[Problem details] The listing is to be transcribed in full, with its images left out.

[Given material]
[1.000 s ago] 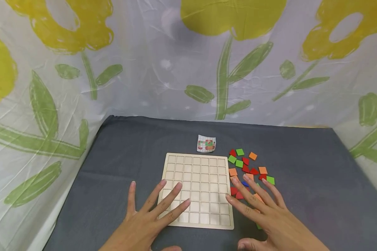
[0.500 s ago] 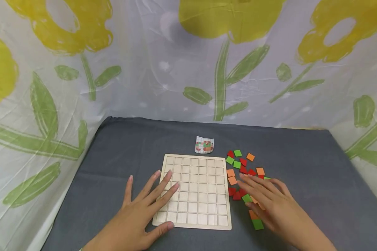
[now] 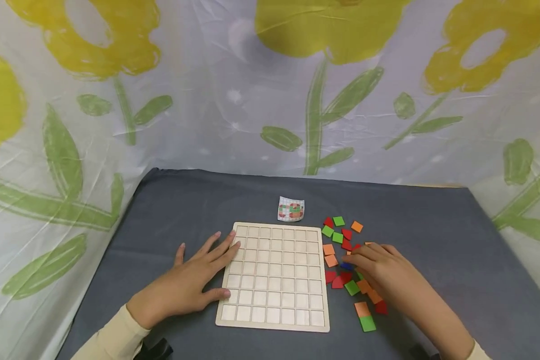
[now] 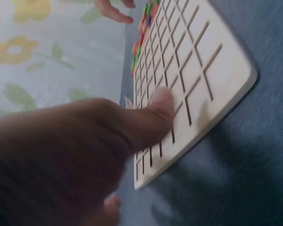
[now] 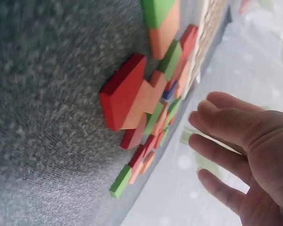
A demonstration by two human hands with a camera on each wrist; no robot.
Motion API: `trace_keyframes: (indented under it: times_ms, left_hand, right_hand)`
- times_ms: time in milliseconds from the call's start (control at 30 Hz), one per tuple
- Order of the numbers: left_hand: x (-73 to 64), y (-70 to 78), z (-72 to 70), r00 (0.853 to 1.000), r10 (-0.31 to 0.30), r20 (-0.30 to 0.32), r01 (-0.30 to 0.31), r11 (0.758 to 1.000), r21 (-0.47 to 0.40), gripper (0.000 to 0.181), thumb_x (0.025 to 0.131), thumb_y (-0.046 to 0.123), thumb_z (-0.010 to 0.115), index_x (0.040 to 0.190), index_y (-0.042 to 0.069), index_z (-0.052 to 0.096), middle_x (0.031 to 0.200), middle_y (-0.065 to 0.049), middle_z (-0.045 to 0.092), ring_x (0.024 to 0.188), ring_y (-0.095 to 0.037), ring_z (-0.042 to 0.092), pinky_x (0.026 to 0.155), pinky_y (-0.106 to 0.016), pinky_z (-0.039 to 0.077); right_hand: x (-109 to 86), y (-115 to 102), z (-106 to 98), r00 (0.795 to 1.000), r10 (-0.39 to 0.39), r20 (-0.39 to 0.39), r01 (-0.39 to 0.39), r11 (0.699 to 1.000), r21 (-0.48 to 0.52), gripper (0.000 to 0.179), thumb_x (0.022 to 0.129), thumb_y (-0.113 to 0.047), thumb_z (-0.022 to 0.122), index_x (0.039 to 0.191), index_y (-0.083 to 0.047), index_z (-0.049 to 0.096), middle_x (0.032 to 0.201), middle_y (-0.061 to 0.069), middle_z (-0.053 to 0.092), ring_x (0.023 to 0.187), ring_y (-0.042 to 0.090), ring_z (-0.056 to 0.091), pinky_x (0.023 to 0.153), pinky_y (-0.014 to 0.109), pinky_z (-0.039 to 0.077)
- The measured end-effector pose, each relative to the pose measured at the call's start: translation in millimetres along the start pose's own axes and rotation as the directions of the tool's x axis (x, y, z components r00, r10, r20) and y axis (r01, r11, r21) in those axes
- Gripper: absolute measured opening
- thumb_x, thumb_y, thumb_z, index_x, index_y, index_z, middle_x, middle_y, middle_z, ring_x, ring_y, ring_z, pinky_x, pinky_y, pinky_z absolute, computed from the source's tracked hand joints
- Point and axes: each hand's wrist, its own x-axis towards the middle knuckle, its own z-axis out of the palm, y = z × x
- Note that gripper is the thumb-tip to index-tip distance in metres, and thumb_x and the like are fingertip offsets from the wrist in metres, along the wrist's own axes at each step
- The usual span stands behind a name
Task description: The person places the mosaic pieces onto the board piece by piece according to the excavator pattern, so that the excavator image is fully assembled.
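A pale wooden grid board (image 3: 275,270) lies flat on the dark cloth, its square cells bare. My left hand (image 3: 184,285) rests at its left edge, fingers straight and spread; in the left wrist view the thumb (image 4: 155,113) lies on the board's top. Over the loose tiles to the right of the board, my right hand (image 3: 387,272) hangs with slightly bent fingers and nothing between them. Beneath and beside it are a blue tile (image 3: 347,266), orange tiles (image 3: 331,261), green tiles (image 3: 352,287) and red ones, some hidden by the hand. A large-looking red tile (image 5: 125,92) is nearest in the right wrist view.
Behind the board lies a small paper card (image 3: 291,209) printed with a coloured grid pattern. An orange and a green tile (image 3: 367,324) sit together at the front right. A flower-printed curtain (image 3: 198,100) hangs around the table's back and sides.
My left hand has drawn back leftward from above the board to its left edge. The right hand's spread fingers have drawn together and bent over the tiles. The view has shifted slightly.
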Motion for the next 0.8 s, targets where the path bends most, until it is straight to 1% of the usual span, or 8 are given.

[Result of this task]
[1.000 s ago] 
[0.500 s ago] 
[now] 
[now] 
[now] 
A demonstration by two human hands with a camera on each wrist; no robot.
Motion API: `trace_keyframes: (indented under it: times_ms, left_hand, right_hand)`
- times_ms: time in milliseconds from the call's start (control at 30 Hz), one per tuple
- Order of the numbers: left_hand: x (-73 to 64), y (-70 to 78), z (-72 to 70), r00 (0.853 to 1.000), r10 (-0.31 to 0.30), r20 (-0.30 to 0.32), r01 (-0.30 to 0.31), r11 (0.758 to 1.000), r21 (-0.47 to 0.40), gripper (0.000 to 0.181), thumb_x (0.025 to 0.131), thumb_y (-0.046 to 0.123), thumb_z (-0.010 to 0.115), index_x (0.040 to 0.190), index_y (-0.042 to 0.069), index_z (-0.052 to 0.096), middle_x (0.031 to 0.200), middle_y (-0.065 to 0.049), middle_z (-0.045 to 0.092), ring_x (0.024 to 0.188), ring_y (-0.095 to 0.037), ring_z (-0.042 to 0.092), pinky_x (0.026 to 0.155), pinky_y (-0.106 to 0.016), pinky_z (-0.039 to 0.077); right_hand: x (-109 to 86), y (-115 to 102), z (-106 to 98), r00 (0.795 to 1.000), r10 (-0.39 to 0.39), r20 (-0.39 to 0.39), r01 (-0.39 to 0.39), r11 (0.699 to 1.000), r21 (-0.48 to 0.52), gripper (0.000 to 0.179), thumb_x (0.022 to 0.129), thumb_y (-0.113 to 0.047), thumb_z (-0.022 to 0.122), index_x (0.039 to 0.191), index_y (-0.083 to 0.047), index_z (-0.049 to 0.096), middle_x (0.032 to 0.201), middle_y (-0.061 to 0.069), middle_z (-0.053 to 0.092), ring_x (0.023 to 0.187), ring_y (-0.042 to 0.090), ring_z (-0.056 to 0.091), pinky_x (0.023 to 0.153), pinky_y (-0.014 to 0.109), pinky_z (-0.039 to 0.077)
- The measured end-effector pose, each relative to the pose measured at the call's start: translation in millimetres along the start pose's own axes and rotation as the directions of the tool's x axis (x, y, z components r00, r10, r20) and y axis (r01, r11, r21) in those axes
- Gripper: absolute measured opening
- thumb_x, thumb_y, thumb_z, index_x, index_y, index_z, middle_x, middle_y, middle_z, ring_x, ring_y, ring_z, pinky_x, pinky_y, pinky_z absolute, computed from the source's tracked hand joints
- Point and axes: each hand's wrist, its own x-axis towards the middle knuckle, its own z-axis out of the palm, y = z × x
- Note that gripper is the thumb-tip to index-tip distance in metres, and thumb_x and the like are fingertip offsets from the wrist in metres, along the wrist's own axes at each step
- The usual span stands behind a name
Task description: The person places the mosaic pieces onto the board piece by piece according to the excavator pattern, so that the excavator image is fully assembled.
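A pale wooden grid board (image 3: 275,270) lies flat on the dark cloth, its square cells bare. My left hand (image 3: 184,285) rests at its left edge, fingers straight and spread; in the left wrist view the thumb (image 4: 155,113) lies on the board's top. Over the loose tiles to the right of the board, my right hand (image 3: 387,272) hangs with slightly bent fingers and nothing between them. Beneath and beside it are a blue tile (image 3: 347,266), orange tiles (image 3: 331,261), green tiles (image 3: 352,287) and red ones, some hidden by the hand. A large-looking red tile (image 5: 125,92) is nearest in the right wrist view.
Behind the board lies a small paper card (image 3: 291,209) printed with a coloured grid pattern. An orange and a green tile (image 3: 367,324) sit together at the front right. A flower-printed curtain (image 3: 198,100) hangs around the table's back and sides.
My left hand has drawn back leftward from above the board to its left edge. The right hand's spread fingers have drawn together and bent over the tiles. The view has shifted slightly.
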Motion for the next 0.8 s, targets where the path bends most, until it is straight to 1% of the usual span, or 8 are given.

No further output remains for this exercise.